Cassidy is just one of several showbiz veterans that have brought claims against studios in recent years.
James Best, now 85, who played Sheriff Rosco P. Coltrane on the Dukes of Hazard, claims he’s owed millions of dollars from Warner Bros. in merchandising and spin-off profit participation. Jack Klugman, 89, the title character from Quincy M.E., accused NBC of hiding millions in profits from the show. Mike Connors, 85, former star of Mannix, is suing CBS claiming he’s never been paid any royalties despite the show’s worldwide success. And Marion Ross, 82, was one of several Happy Days cast members suing CBS Studios and Paramount over revenue from home video releases and licensed merchandise. That case recently settled.
Why are aging Hollywood stars suddenly treating studios like they're the U.S. government and forgot to send out the Social Security checks?
“Old actors hang with old actors,” says Neville Johnson, a lawyer who is currently representing Klugman, Connors and a host of others he can’t disclose because the claims are tied up in confidential arbitration proceedings. “They socialize and read the newspapers and there’s an awareness of what happened to Don Johnson.
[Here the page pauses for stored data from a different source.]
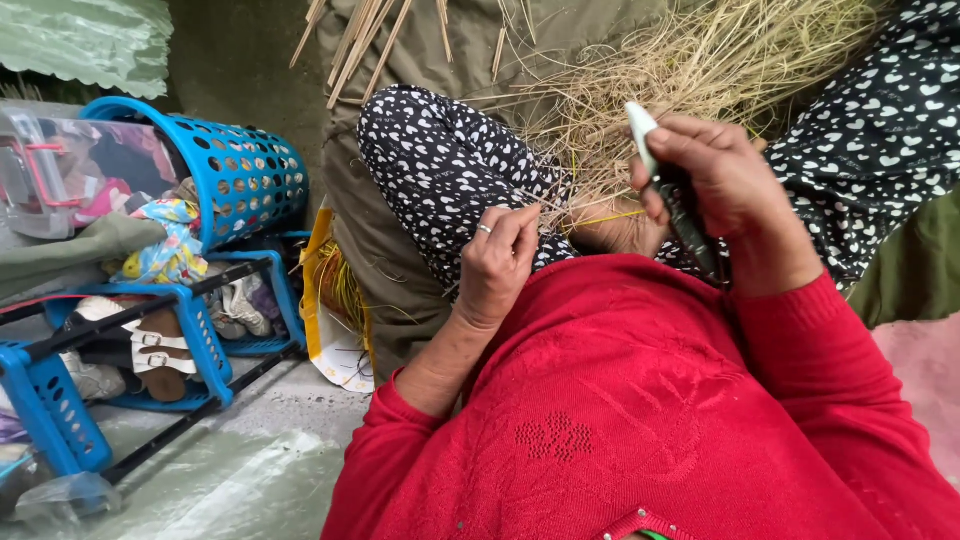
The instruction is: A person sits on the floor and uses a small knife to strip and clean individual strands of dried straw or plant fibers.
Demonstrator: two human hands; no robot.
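Observation:
My left hand [498, 262], a ring on one finger, pinches thin dry grass strands [690, 60] against my knee in black trousers with white hearts [440, 170]. My right hand [725, 190] is closed around a dark tool with a white tip [640, 125], raised above the woven piece in my lap. A yellow strand [605, 216] runs between the two hands. A loose heap of straw lies over my legs. My red knitted sleeves fill the lower frame.
A blue plastic basket [245, 165] lies tipped on a blue rack [200, 340] holding sandals and clothes at left. A yellow-and-white bag of straw [335, 320] leans beside my leg. Thin sticks [365, 35] lean at the top. Grey concrete floor [230, 480] below.

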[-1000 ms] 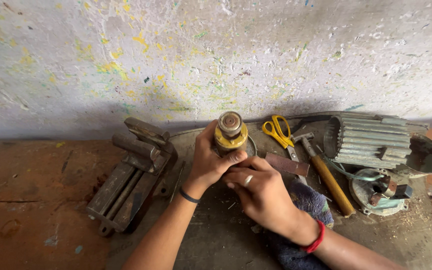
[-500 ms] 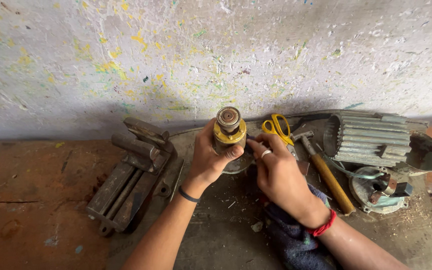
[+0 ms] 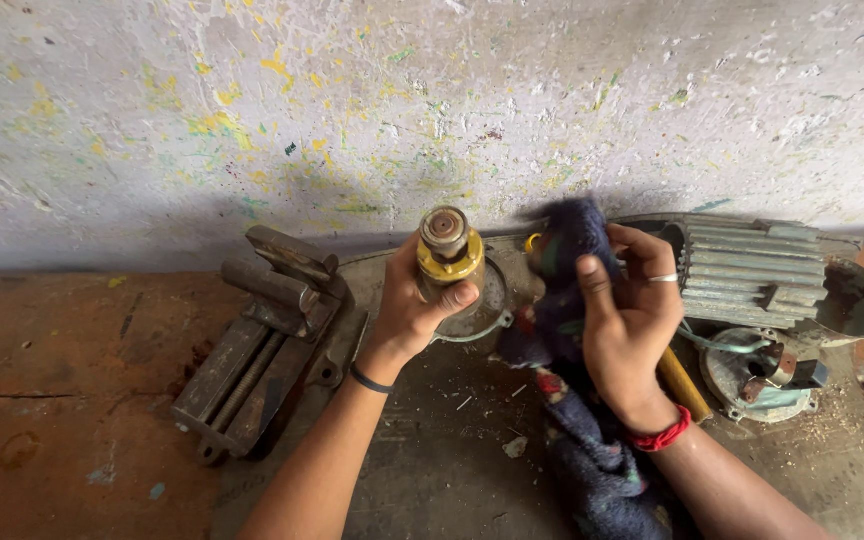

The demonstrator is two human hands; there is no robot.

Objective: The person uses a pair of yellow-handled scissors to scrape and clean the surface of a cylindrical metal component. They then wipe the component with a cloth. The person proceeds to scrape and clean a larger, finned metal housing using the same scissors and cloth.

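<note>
My left hand grips an upright cylindrical metal part with a yellow band and a rusty round top, held above a round metal cover. My right hand holds a dark blue rag with coloured flecks, lifted just to the right of the part. The rag hangs down past my right wrist, which wears a red thread. A ring shows on one right finger.
A rusty bench vise lies at the left on the floor. A finned grey motor housing lies at the right, with a round end piece in front of it and a yellow tool handle beside my right wrist. A paint-flecked wall rises behind.
My right hand has picked up the dark rag from the floor and raised it beside the cylindrical part. The scissors are now hidden behind the rag. My left hand keeps its grip.
</note>
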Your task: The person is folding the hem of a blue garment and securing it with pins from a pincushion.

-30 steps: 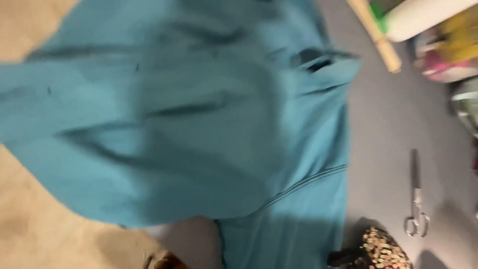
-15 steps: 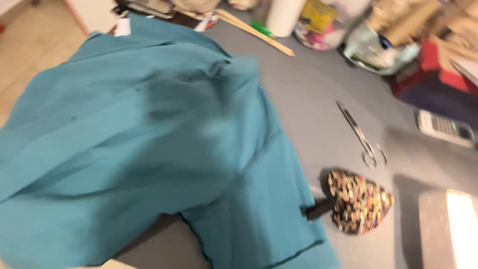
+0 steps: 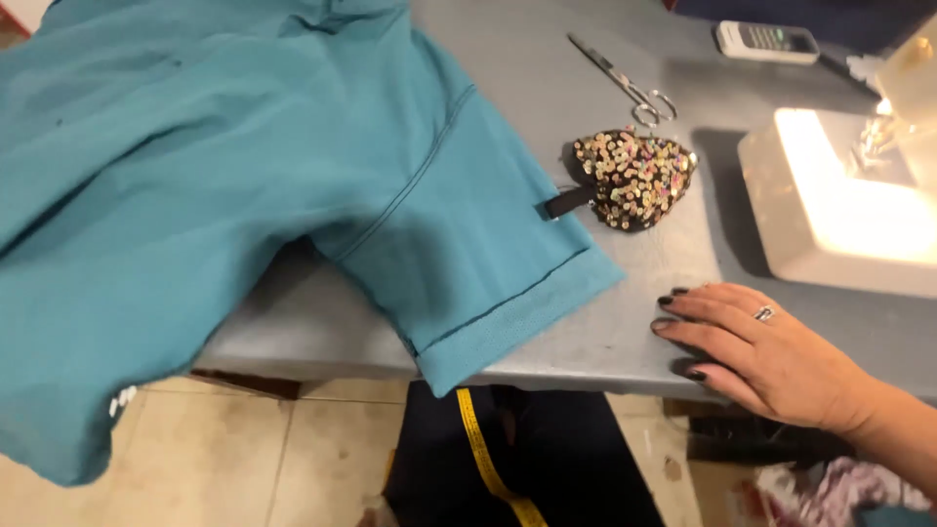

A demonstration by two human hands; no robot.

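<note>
Teal fabric, a large garment (image 3: 244, 195), lay spread over the left part of the grey surface (image 3: 625, 332) in the head view, its hemmed end reaching the front edge and much of it hanging past the left side toward the tiled floor (image 3: 293, 449). The right hand (image 3: 761, 351) rested flat near the front edge, just right of the hem, fingers (image 3: 698, 303) slightly spread and holding nothing. No left hand showed. Beyond the hand, a sequined heart-shaped pouch (image 3: 634, 176) touched the cloth with its black tab. Scissors (image 3: 625, 83) lay further back, and a lit white sewing machine (image 3: 839, 205) stood at the right edge. A yellow measuring tape (image 3: 488, 459) hung below the front edge.
</note>
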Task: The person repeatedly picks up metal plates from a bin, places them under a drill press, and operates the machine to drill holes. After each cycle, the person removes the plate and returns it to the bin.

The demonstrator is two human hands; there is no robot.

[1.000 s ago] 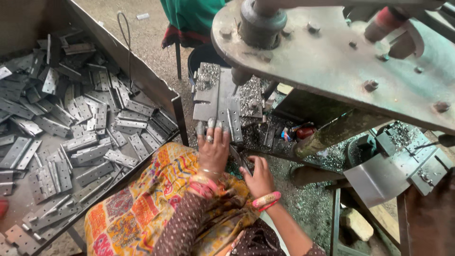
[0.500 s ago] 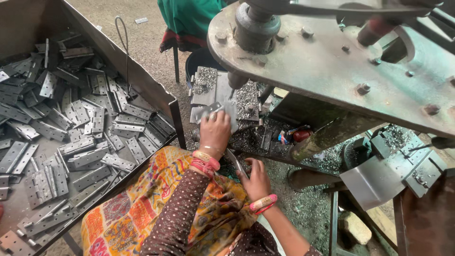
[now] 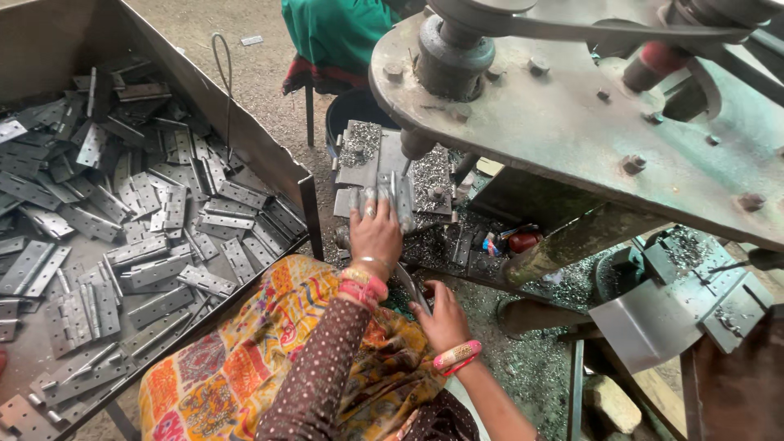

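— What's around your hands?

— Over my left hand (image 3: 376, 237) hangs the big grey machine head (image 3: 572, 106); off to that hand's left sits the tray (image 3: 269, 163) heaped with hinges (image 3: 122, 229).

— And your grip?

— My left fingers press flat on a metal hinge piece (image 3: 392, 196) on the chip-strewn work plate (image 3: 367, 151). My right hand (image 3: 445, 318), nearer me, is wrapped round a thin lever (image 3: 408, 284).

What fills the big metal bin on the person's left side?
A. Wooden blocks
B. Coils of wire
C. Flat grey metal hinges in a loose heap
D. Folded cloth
C: the bin holds a loose pile of flat grey metal hinges with rows of screw holes.
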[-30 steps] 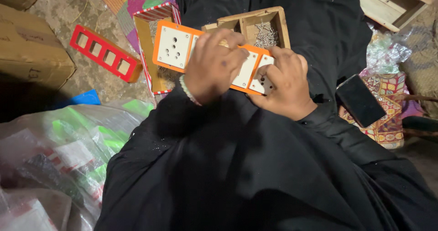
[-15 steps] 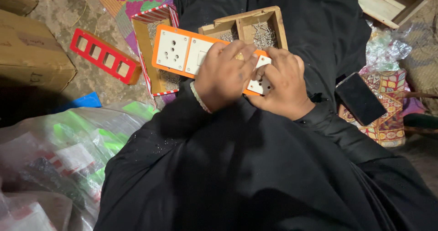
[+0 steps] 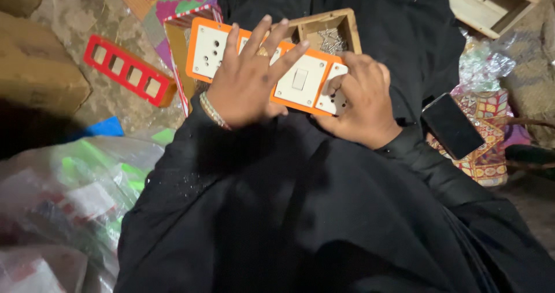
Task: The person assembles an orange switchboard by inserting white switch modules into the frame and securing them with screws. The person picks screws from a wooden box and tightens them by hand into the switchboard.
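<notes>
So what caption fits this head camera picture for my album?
Left hand spread flat and right hand gripping an orange-framed switch panel above a wooden box.

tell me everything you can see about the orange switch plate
The switch plate is a long orange frame holding white plastic modules: a socket at its left end, a rocker switch in the middle, another socket at its right end. It is held flat, tilted, over the lap. The left hand lies spread across it; the right hand grips its right end.

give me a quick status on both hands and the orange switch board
Left hand spread flat on orange switch board. Right hand gripping its right end. Wooden box just behind, nothing blocking.
</notes>
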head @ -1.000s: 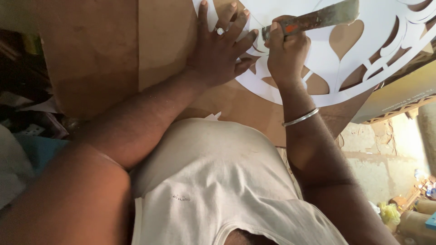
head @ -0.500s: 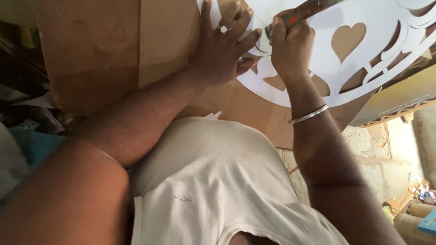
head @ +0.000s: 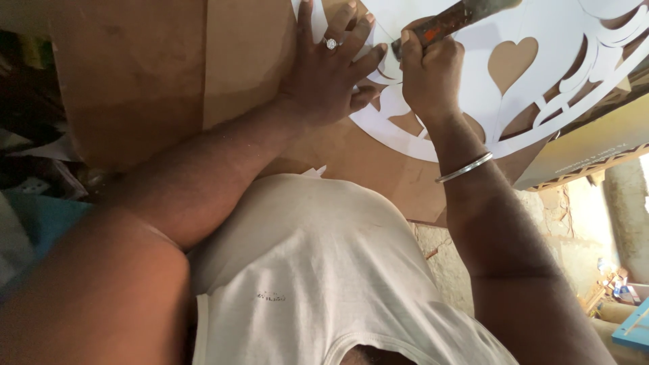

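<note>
Brown worktop [head: 169, 81]: our right hand [head: 429, 71] clamped the blade tool [head: 460, 15]; left hand [head: 331, 74], spread flat on the white stencil [head: 466, 74], risked a slip-cut.

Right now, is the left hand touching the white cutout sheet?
Touching. The head view shows the left hand spread flat, its fingertips lying on the white cutout sheet with no gap visible.

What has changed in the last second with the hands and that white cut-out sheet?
The right hand has tipped its tool so that more of the blade runs out past the top edge, with the grip unchanged. The left hand stays flat, pressing the white cut-out sheet onto the brown board.
</note>
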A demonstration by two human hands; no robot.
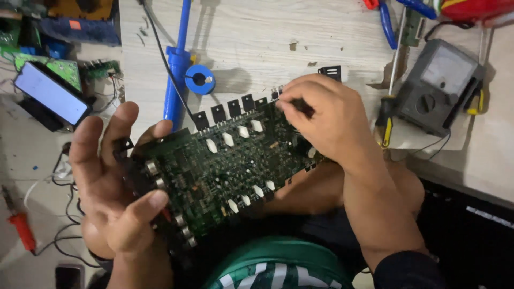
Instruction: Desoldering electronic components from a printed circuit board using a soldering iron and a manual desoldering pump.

Not only aren’t they getting money, but they aren’t getting statements either, so they know it’s a matter of turning over a rock and seeing all the moss.”
Andrew White, an attorney at Kelley Drye who defended Paramount and CBS in the Happy Days lawsuit, agrees that the Don Johnson verdict had an effect, but defends studios against the charge they aren’t sending out accounting statements.
“Producers of properties send out thousands of profit participation statements every quarter,” he says. “Every studio has an entire department. I know a lot of these people and they work very hard at their job. They don’t always get it right and they are the first to admit it, but a lot of this comes down to routine quibbles over distribution statements and a lot of disputes get resolved before an audit.”